3.9 Improved error checking and messaging.
3.8 Added check for zero variance in Gwet statistics.
3.7 Added nominal and ordinal as valid values in stat=.
3.6 Added GLMM-based κm and κma (Nelson and Edwards, 2015, 2018). Changed stat= to accept a list. Added itemeffect and ratereffect options.
3.3 Added wcl option.
3.2 Added percategory option. Category kappas no longer displayed by default.
3.1 Suppress display of fixed-items and unconditional rows in Gwet results with fewer than three raters. Added (no)fixrateronly option.
3.0 Added Gwet's agreement coefficients. Added options noprint, noweights, and counts. Former nobaltab option changed to nosummary.
2.1 Fixed minor problem when name in items=, raters=, or response= differs in case from name in data.
2.0 Confidence intervals are provided for kappa (Vanbelle, 2018). Added alpha= option. Allow computation of kappa and confidence intervals (but not tests) with unequal number of ratings per item. Added optional table of rating counts across items.
1.3 Fixes errors caused by using the name COUNT or PERCENT for the items=, raters=, or response= variable.
1.2 Corrected cases of perfect agreement. Require more than one item and rater. Added check for new version, reset of _last_ data set and notes option at end.
1.1 Added error checking for parameters, data set, and variables. Added version option.
REQUIREMENTS:
Only Base SAS® is required for kappa and Gwet's statistics. SAS/STAT® is required for the Kendall and GLMM-based statistics. SAS/IML® is required for GLMM-based statistics.
USAGE:
Follow the instructions in the Downloads tab of this sample to save the MAGREE macro definition. Replace the text within quotation marks in the following statement with the location of the MAGREE macro definition file on your system. In your SAS program or in the SAS editor window, specify this statement to define the MAGREE macro and make it available for use:
   %inc "<location of your file containing the MAGREE macro>";

Following this statement, you may call the MAGREE macro. See the Results tab for an example.
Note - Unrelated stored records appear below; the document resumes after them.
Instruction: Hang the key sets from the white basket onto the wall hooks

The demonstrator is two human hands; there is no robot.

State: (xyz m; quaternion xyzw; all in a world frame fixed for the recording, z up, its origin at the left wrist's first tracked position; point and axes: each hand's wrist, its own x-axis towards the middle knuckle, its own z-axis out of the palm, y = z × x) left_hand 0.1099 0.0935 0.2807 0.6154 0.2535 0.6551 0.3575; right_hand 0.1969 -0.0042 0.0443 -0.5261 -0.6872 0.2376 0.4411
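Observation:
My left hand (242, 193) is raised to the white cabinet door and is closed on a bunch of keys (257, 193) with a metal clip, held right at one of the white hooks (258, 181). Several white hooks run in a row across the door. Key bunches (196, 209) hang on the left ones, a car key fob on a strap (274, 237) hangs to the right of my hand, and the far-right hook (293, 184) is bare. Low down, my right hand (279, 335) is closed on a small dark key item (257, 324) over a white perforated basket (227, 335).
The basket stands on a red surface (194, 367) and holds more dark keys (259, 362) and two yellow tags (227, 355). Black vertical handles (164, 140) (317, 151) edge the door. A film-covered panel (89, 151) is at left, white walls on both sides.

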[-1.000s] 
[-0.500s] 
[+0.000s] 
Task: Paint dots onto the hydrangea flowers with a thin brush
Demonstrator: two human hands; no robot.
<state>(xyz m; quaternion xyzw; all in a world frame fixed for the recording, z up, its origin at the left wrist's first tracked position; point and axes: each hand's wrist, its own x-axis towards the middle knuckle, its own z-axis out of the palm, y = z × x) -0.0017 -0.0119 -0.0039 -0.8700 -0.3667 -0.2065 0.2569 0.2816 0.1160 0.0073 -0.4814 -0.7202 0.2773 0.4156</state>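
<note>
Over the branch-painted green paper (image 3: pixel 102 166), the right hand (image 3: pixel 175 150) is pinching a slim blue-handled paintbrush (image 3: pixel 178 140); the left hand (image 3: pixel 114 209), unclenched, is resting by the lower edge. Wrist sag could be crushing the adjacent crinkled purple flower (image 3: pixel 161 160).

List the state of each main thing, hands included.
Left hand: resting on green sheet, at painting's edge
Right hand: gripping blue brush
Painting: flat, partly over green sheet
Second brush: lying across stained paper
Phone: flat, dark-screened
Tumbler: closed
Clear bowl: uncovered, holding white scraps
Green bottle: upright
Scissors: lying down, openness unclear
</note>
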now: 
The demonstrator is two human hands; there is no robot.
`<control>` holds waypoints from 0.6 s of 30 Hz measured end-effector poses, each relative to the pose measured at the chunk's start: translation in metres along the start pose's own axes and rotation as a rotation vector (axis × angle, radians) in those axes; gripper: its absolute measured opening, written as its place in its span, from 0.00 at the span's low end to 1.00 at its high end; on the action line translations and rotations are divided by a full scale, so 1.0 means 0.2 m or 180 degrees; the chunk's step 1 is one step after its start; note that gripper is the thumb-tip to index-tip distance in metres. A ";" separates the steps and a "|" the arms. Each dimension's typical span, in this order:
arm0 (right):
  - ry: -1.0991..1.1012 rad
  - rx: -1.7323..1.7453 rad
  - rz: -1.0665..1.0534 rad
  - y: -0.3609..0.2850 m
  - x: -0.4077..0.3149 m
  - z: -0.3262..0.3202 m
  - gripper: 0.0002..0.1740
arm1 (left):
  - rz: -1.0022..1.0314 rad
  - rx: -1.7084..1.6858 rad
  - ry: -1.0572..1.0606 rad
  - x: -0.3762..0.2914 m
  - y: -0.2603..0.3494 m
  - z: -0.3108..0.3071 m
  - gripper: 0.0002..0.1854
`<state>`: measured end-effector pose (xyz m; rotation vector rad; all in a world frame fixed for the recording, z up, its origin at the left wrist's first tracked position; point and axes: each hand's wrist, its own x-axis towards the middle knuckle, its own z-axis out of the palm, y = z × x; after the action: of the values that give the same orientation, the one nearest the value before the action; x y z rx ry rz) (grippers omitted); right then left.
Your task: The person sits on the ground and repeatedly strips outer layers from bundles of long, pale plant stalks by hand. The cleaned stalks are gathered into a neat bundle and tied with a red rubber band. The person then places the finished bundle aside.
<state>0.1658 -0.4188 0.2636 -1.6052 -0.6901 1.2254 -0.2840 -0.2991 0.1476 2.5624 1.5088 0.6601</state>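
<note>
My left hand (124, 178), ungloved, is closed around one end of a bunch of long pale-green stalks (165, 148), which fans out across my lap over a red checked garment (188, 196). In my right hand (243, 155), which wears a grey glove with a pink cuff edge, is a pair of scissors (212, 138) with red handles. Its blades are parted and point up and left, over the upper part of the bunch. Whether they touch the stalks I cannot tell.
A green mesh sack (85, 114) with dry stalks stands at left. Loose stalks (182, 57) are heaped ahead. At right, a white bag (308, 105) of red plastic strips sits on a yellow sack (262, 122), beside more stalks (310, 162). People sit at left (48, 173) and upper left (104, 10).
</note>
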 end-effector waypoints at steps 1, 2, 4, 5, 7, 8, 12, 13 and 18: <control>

The following parameters are required:

items=variable
Specifies the variable containing item (or subject) identifiers. This variable may be numeric or character. There must be more than one item.
raters=variable
Specifies the variable containing rater identifiers. This variable may be numeric or character. The same rater values must be used for all items even if items are rated by different raters. Note that Kendall's statistic is only valid when all items are rated by the same raters. There must be more than one rater.
response=variable
Specifies the variable containing the ratings. This variable may be numeric or character. If it is character, it is assumed to be nominal and only kappa and Gwet's statistics are computed. If it is numeric, any of the statistics can be computed, but note that the Kendall and GLMM-based statistics are only valid for ordinal responses. Any format assigned to the response variable is ignored.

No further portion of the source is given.